Because the onboarding method matters: importing an existing device and low-touch/ZTP-style enrollment do not behave the same way.
This question appears often because admins assume every “add device” workflow preserves the current live config. Community discussion shows that if the manager-driven workflow is used without importing the existing configuration properly, the FortiGate can receive default or staged settings instead of preserving what is on the box. The practical safeguard is to decide the onboarding model first. If the goal is to adopt an already-configured firewall, import its configuration into FortiManager and review mappings before installation. If the goal is zero-touch provisioning, expect templates and metadata variables to define the desired state. The exam point is understanding central management ownership: once FortiManager becomes authoritative, local expectations must match the selected workflow.
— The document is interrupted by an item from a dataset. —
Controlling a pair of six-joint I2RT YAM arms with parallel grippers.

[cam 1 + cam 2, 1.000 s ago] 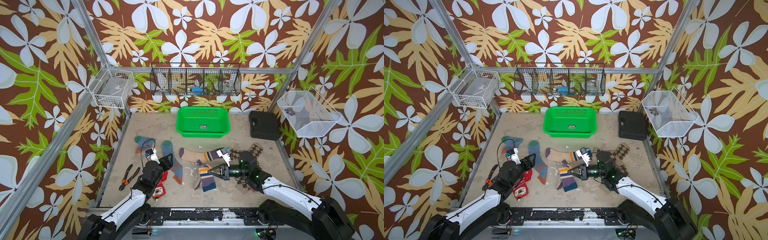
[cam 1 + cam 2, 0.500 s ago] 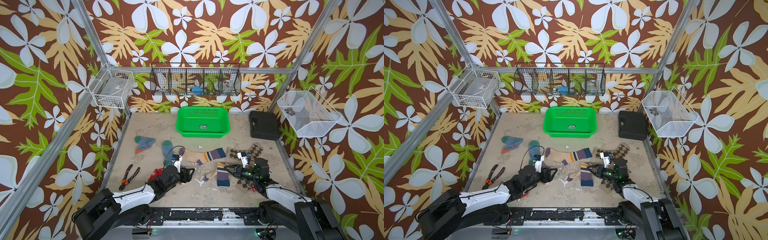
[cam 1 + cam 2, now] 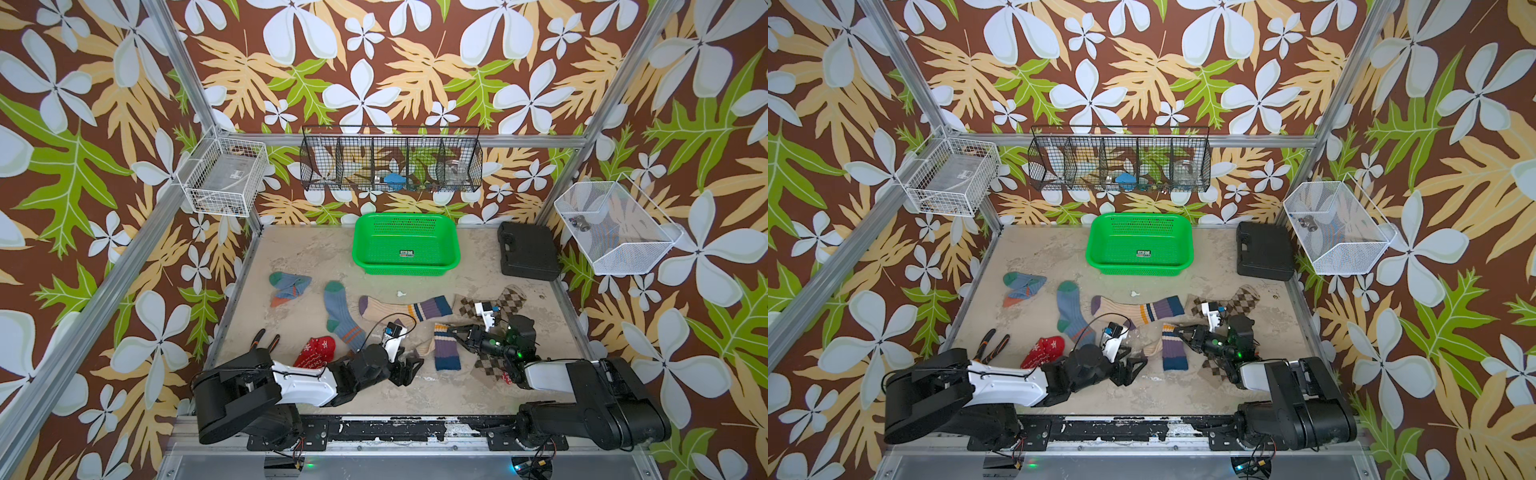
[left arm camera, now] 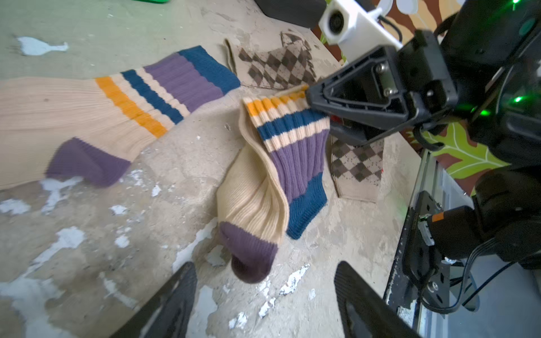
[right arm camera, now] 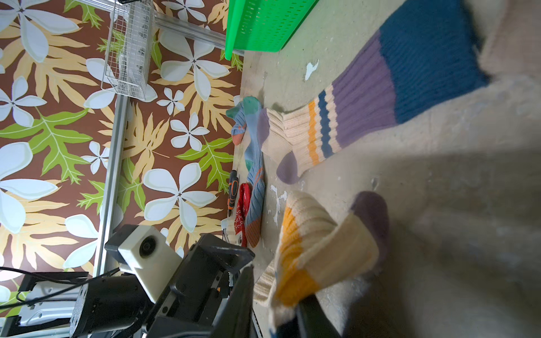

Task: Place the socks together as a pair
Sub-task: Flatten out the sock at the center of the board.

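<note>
Just ahead of our left gripper [image 3: 415, 365] lies a cream striped sock [image 3: 448, 349], folded over on itself on the sandy table [image 3: 299, 257]. Its purple toe sits at the mouth of our left fingers [image 4: 178, 295]. Those jaws stand wide apart and hold nothing, and the toe touches neither finger.

Our right gripper [image 3: 456, 331] meets the same sock from the other side, at the end with the orange stripe. Its jaws stand a little apart and the sock's edge touches one fingertip. We cannot tell whether they pinch the fabric.

Toward the back, the matching striped sock [image 3: 405, 307] lies flat, apart from the folded one. An argyle sock [image 3: 505, 299] lies just beside its navy cuff, and a second argyle sock [image 3: 486, 368] shows under our right arm.

On our left side we see a blue-grey sock [image 3: 340, 316], a crumpled blue-grey sock [image 3: 289, 284], a red snowflake sock [image 3: 318, 349] and pliers [image 3: 264, 338]. At the back stand a green basket [image 3: 405, 217] and a black case [image 3: 525, 251]. A label [image 3: 405, 252] on the basket's floor is too small for us to read.
</note>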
Confusion here causes many real outages because engineers mix “adopt existing config” and “push desired config” as if they were the same operation.
Demand Score: 84
Exam Relevance Score: 90
Why does FortiManager fail to add or register a FortiGate even though the IP address and credentials look correct?
Because registration can fail on validation, config parsing, or compatibility issues even when the device is reachable.
Fortinet’s own troubleshooting article on adding FortiGate to FortiManager highlights that the manager may detect invalid data during config loading, and community threads also show registration failures tied to version or SSL-level quirks in lab or trial setups. The important lesson is that successful reachability does not guarantee successful onboarding. When adding a device, FortiManager may reject or choke on a configuration element, ADOM mismatch, or trust-related issue. A good workflow is to check unauthorized devices, review onboarding logs, run the configuration diagnostics Fortinet recommends, and correct the offending config rather than repeatedly retrying registration. For the exam, the right conclusion is that device-add problems are often caused by management compatibility or config validation, not by “bad password” alone. That distinction is exactly what experienced operators use to shorten troubleshooting time.
Demand Score: 82
Exam Relevance Score: 87
Why might FortiManager not detect changes after moving AP management from device-based to centralized management?
Because the source of truth has changed, and some settings may no longer be tracked where the admin expects.
A recent Fortinet Community post shows exactly this confusion during migration to centrally managed AP administration. After the shift, engineers often still expect changes to appear under the old device-centric workflow, but FortiManager may now treat the controller templates or central objects as authoritative. That leads to “no changes detected” even though the admin knows something was edited somewhere. The practical fix is to verify which layer owns the AP settings now: local FortiGate, FortiManager object/template, or another central construct. This is exam-relevant because central management is fundamentally about ownership and install scope. If you troubleshoot from the wrong ownership model, every symptom looks misleading. In production, always confirm whether the change should appear as a device diff, a policy package diff, or a template/object change instead.